Book Review: Lullaby Road, by James Anderson

lullaby road
Image belongs to Crown Publishing.

Ben Jones hauls freight on the lonely highway of Route 117, through the desert of Utah. The few people he meets are reclusive at best, possibly dangerous at worst. And winter is coming to 117, covering everything in a blanket of snow and ice.

When Ben finds a small, mute Hispanic girl abandoned at a gas station with a note pinned to her shirt that reads “Please Ben. Watch my son. His name is Juan. Bad Trouble. Tell no one,” he is unprepared. He has no idea what’s going on, but he knows it’s bad, so he takes the girl.
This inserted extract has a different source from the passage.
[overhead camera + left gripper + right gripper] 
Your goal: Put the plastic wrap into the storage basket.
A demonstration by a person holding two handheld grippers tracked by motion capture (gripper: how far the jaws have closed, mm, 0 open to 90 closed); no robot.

And finds himself in the midst of dark circumstances he’s not sure if he can find his way out of. But he’s determined to keep the girl safe, even when she’s set on disappearing into the snowy wilderness without a trace.

Lullaby Road, like the first book, The Never-Open Desert Diner, is set in a startling and memorable place and filled with characters that are…quirky and frequently scary and sad at the same time. Ben is both an awesome character and a hateful one, with his temper and his lack of impulse-control. The land is as much a character as any of the people, and this compelled me from the very first page. But I don’t think I’ll be visiting Utah anytime soon.

James Anderson was born in Seattle and raised in the Pacific Northwest. Lullaby Road is the follow-up to The Never-Open Desert Diner.

(Galley provided by Crown Publishing in exchange for an honest review.)